His focus again is on checking for player understanding. Do they know what to do and, now, why? The boys start talking about finding gaps and Mike notices some vagueness in their language. Again, he is very focused on assessing their understanding here so he’s listening for potential misunderstandings.
Which gaps are we talking about?
Now everyone is talking; there are lots of voices answering—Mike has changed the expected Means of Participation here. Now that he’s got everyone locked in he’s ok with some calling out. Amidst the answers he hears the correct one.
“Passing lanes! We’re trying to create bigger passing lanes. We’re trying to stretch the opposition.”
This is important. Mike wants to lock down the terminology his team uses. If one player is thinking in terms of gaps and another passing lanes, they can’t communicate with one another about what they want to do easily. And worse when Mike talks about passing lanes, some players may not connect everything he says with the right situations because they don’t necessarily get that creating gaps is widening passing lanes. Having shared language for shared ideas is very important!
Does that make sense Nigel?
Mostly here I think Mike is signaling that we are shifting Means of Participation again and moving back to Cold Call. He does this by asking a semi-rhetorical question of a player. He wants to show players that he doesn’t want them to call out anymore—perhaps so he can direct a question to a specific player.

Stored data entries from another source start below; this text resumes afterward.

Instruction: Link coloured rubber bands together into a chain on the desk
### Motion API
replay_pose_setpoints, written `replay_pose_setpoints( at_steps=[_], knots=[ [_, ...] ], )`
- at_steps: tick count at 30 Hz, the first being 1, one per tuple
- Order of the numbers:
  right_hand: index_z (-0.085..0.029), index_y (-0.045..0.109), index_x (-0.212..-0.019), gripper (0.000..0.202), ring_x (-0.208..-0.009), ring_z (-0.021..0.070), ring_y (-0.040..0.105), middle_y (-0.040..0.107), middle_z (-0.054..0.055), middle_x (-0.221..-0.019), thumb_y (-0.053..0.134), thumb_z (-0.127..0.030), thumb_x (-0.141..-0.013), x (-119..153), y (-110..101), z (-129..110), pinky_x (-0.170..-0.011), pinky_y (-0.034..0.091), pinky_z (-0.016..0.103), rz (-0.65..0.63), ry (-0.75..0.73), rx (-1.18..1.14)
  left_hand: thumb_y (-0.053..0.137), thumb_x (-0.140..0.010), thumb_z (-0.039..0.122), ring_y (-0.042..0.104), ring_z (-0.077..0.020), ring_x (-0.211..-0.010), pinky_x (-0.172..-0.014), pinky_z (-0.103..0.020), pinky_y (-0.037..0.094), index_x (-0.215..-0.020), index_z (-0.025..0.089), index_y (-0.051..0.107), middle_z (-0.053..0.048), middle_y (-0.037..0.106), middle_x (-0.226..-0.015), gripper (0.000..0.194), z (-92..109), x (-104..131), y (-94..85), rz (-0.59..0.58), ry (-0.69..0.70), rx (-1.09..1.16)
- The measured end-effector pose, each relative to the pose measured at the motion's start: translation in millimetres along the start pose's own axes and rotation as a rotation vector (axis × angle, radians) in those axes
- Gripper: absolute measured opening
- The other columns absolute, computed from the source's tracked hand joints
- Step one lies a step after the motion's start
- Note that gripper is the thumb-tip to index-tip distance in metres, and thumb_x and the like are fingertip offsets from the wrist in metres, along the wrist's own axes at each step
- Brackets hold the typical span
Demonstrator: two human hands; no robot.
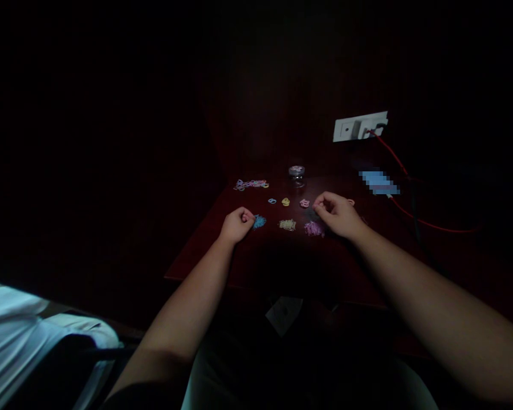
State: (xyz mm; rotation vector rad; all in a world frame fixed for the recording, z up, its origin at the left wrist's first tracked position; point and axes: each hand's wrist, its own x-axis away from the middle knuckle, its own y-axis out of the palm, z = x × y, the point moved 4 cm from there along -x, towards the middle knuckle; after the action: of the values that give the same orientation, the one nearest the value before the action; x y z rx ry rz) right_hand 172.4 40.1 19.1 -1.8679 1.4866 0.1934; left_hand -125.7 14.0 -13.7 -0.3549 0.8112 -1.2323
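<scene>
My left hand (238, 224) is closed at the left edge of a pile of small blue bands (259, 221); what its fingers hold, if anything, is too small to tell. My right hand (334, 213) is pinched above and beside a purple pile (314, 228), close to a small pink cluster (304, 203); anything between its fingertips is too small to make out. Between the hands lie a pale yellow pile (288, 225), a small yellow cluster (285, 201) and a few light blue bands (272, 201). An orange-pink piece (351, 202) shows behind my right hand.
Mixed coloured bands (251, 184) lie at the back left of the dark red table (205, 250), with a clear round container (296, 175) to their right. A lit phone (379, 182) is at the back right, on a red cable (436, 229) from a wall socket (360, 127).
</scene>
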Motion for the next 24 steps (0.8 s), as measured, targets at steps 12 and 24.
replay_pose_setpoints(
  at_steps=[12,24],
  knots=[
    [-0.018,0.052,-0.074,0.015,-0.053,0.0106,0.038,0.045,-0.004,-0.059,0.055,-0.031,-0.08,2,7,-8,-0.051,0.03,0.024,-0.039,0.031,-0.034,0.06,-0.067,0.033,0.051,-0.0126,-0.062,-0.061,-0.024,0.042,-0.077,0.016,0.059,0.0,0.057,-0.068,0.02,-10,-6,1.9,-0.007,-0.053,0.131],
    [-0.018,0.05,-0.071,0.014,-0.054,0.0098,0.037,0.045,-0.004,-0.061,0.054,-0.028,-0.08,4,7,-14,-0.051,0.031,0.022,-0.059,0.03,-0.053,0.066,-0.065,0.037,0.049,-0.0124,-0.059,-0.057,-0.024,0.041,-0.074,0.018,0.059,0.0,0.057,-0.064,0.022,-7,-5,3.4,-0.034,-0.085,0.224]
  ],
)
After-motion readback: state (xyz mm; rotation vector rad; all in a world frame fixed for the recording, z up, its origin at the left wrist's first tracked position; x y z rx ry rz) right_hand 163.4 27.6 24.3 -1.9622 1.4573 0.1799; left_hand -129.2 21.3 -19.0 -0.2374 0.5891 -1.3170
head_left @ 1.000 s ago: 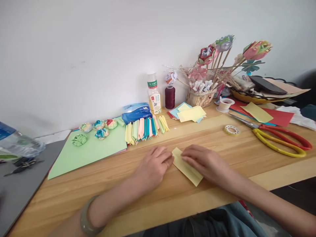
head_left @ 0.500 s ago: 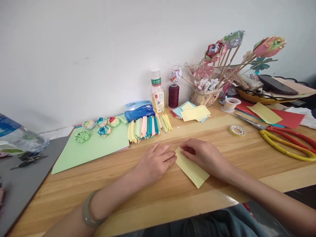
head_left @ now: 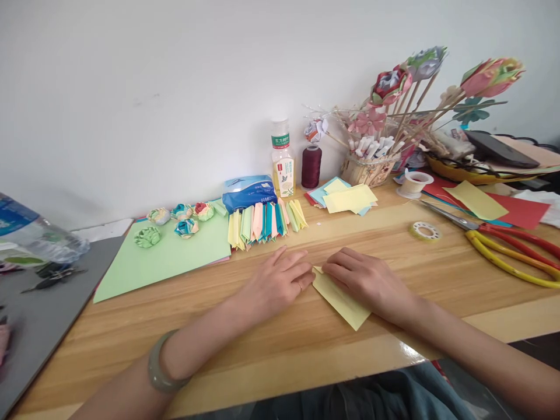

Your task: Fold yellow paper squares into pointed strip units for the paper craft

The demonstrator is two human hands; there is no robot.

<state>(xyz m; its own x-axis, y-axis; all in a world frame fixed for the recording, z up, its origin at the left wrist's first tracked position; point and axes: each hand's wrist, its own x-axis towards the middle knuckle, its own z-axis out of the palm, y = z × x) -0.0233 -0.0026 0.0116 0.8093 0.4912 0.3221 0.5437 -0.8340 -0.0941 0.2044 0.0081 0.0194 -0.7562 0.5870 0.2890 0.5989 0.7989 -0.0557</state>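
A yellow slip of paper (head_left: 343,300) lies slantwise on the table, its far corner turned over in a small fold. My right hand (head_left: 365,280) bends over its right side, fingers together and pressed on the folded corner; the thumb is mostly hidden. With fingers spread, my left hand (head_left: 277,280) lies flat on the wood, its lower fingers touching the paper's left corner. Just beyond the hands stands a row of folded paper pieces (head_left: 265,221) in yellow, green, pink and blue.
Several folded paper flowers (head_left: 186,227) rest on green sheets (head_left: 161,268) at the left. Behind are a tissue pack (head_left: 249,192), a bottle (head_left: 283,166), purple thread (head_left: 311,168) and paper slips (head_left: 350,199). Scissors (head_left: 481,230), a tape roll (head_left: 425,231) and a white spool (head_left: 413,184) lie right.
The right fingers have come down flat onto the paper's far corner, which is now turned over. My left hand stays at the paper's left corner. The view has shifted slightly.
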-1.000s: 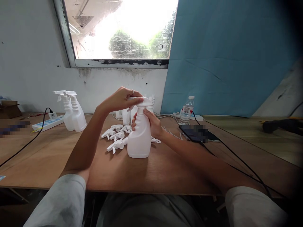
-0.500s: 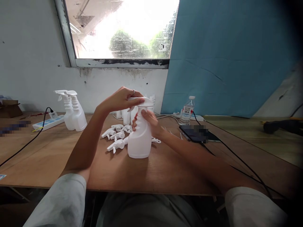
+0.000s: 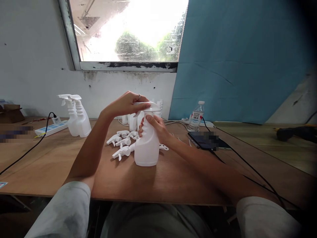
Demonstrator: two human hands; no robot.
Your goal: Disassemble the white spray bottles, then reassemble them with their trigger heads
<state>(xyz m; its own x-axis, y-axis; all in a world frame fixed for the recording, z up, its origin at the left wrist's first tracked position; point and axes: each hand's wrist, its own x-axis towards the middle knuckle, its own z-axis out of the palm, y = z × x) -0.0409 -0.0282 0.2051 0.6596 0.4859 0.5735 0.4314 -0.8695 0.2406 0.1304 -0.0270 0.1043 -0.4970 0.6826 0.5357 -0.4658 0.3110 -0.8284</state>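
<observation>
A white spray bottle (image 3: 147, 148) stands upright on the wooden table (image 3: 173, 185), with a white spray head (image 3: 154, 106) on its neck. My left hand (image 3: 130, 103) grips the spray head from above and from the left, a ring on one finger. Wrapped round the bottle's neck is my right hand (image 3: 158, 128), its thumb in front just below the head. Several loose white spray heads (image 3: 121, 152) lie on the table to the left of the bottle. More white bottles (image 3: 132, 121) stand behind my hands, partly hidden.
Two bottles with spray heads (image 3: 78, 119) stand at the left beside a power strip (image 3: 53, 128). At the right are a clear water bottle (image 3: 195, 117), a dark phone (image 3: 201, 140) and black cables. A cardboard box (image 3: 11, 113) sits far left.
The view has shifted very slightly. Both hands keep their hold on the spray head and the bottle, with almost no visible movement.
</observation>
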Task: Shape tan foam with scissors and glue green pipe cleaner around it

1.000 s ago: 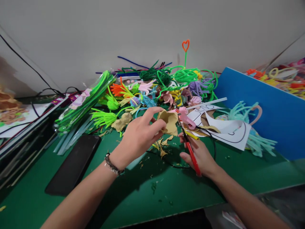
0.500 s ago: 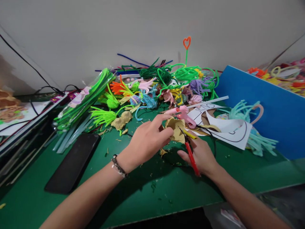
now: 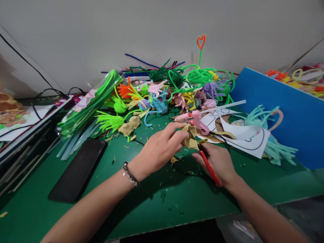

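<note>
My left hand (image 3: 162, 148) pinches a tan, cup-shaped piece of molded pulp (image 3: 190, 142) between thumb and fingers. My right hand (image 3: 219, 162) is closed around red-handled scissors (image 3: 209, 168), whose blades meet the pulp piece. A thin yellow strip (image 3: 203, 141) sticks out near the blades; I cannot tell whether it is attached. Just behind the hands lies a pink glue gun (image 3: 193, 120) with a clear glue stick in it. Small tan scraps (image 3: 173, 160) are on the green table (image 3: 157, 216) below.
A black phone (image 3: 78, 172) lies at left, beside clear glue sticks (image 3: 76, 140) and a bag of green pipe cleaners (image 3: 93, 101). Colourful pipe-cleaner pieces (image 3: 157, 101) pile up behind. A white paper cutout (image 3: 255, 141) and a blue board (image 3: 273, 118) are at right.
The pulp piece has tilted and shifted slightly right in my left hand. The scissors moved slightly right and their blades now sit closer in against the piece.
</note>
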The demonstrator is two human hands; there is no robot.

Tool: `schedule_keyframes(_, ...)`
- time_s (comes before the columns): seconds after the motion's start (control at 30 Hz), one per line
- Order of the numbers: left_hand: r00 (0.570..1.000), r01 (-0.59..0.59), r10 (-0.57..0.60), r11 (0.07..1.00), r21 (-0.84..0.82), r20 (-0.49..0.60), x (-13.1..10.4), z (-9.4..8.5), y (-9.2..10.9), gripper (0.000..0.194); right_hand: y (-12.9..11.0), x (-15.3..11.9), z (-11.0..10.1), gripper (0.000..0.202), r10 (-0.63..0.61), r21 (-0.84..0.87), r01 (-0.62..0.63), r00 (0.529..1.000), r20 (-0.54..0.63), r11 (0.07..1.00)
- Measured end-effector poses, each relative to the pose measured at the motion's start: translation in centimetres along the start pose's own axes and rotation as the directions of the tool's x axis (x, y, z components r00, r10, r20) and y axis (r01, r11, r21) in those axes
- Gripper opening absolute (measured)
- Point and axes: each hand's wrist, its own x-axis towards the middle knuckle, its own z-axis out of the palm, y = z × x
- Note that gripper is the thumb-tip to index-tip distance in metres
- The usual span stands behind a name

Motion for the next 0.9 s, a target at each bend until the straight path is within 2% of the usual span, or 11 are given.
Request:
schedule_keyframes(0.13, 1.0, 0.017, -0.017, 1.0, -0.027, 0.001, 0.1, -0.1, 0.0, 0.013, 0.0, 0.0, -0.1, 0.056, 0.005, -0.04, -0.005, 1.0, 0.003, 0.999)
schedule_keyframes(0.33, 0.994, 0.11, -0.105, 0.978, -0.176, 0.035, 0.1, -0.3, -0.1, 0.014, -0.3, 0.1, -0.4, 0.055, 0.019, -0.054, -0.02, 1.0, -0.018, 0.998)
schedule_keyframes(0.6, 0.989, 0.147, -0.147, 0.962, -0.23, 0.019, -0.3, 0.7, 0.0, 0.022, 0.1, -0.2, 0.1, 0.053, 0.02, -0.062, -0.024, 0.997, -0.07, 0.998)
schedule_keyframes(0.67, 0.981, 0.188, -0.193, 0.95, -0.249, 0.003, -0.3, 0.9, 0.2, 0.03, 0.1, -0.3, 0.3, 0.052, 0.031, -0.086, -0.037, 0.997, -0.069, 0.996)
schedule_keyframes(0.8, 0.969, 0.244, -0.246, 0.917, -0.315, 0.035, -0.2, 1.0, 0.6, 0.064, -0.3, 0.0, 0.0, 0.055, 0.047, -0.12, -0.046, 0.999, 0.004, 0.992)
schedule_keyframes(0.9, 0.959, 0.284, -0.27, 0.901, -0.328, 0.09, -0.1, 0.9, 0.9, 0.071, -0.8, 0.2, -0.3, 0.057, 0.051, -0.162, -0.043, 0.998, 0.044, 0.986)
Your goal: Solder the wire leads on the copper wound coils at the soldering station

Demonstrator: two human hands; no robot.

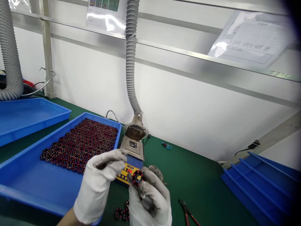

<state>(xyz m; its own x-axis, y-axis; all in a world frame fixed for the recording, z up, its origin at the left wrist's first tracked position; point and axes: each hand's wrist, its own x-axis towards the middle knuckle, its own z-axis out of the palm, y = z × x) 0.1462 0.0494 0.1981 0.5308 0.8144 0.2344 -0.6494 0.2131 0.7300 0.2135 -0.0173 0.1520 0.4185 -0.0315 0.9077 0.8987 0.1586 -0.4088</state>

Why are we getting depth? Balmour, you’re a striker. Tell me why on Saturday we need depth.
And in fact you he does exactly that here. His Cold Call allows hm to direct the question to the player—or the position—he most wants to make sure ‘gets it’: his strikers. But interestingly, his language is now forward looking. He is explicitly connecting what we did today to what we are going to need to do on Saturday.
These ‘gaps’ again. What are these gaps? Passing lanes! We’re trying to always open up passing lanes.
Again we see the importance of naming the concept we’re talking about in a correct and consistent way.
Then there’s a little wrap up and practice ends. All in all Mike spends about a minute Cold Calling but as I hope you can see what he brings to his team’s culture of mental engagement is immensely valuable and powerful:
He makes it the expectation that every player is locked in—not just the three highly verbal ones who ordinarily call out answers when questions are posed to the group. This makes sure that everyone learns faster.
He makes it understood that your responsibility to your teammates is to know what’s expected of you. This is a key part of teamwork.
He is clear in his own mind that of his primary jobs as a coach is to make sure his players understand the difference, in the words of John Wooden, between ‘I taught it’ and ‘They learned it.’ He needs to know what they know.
Amazing stuff. Thanks to Mike and Atlanta United’s outstanding academy for letting me tape them at work!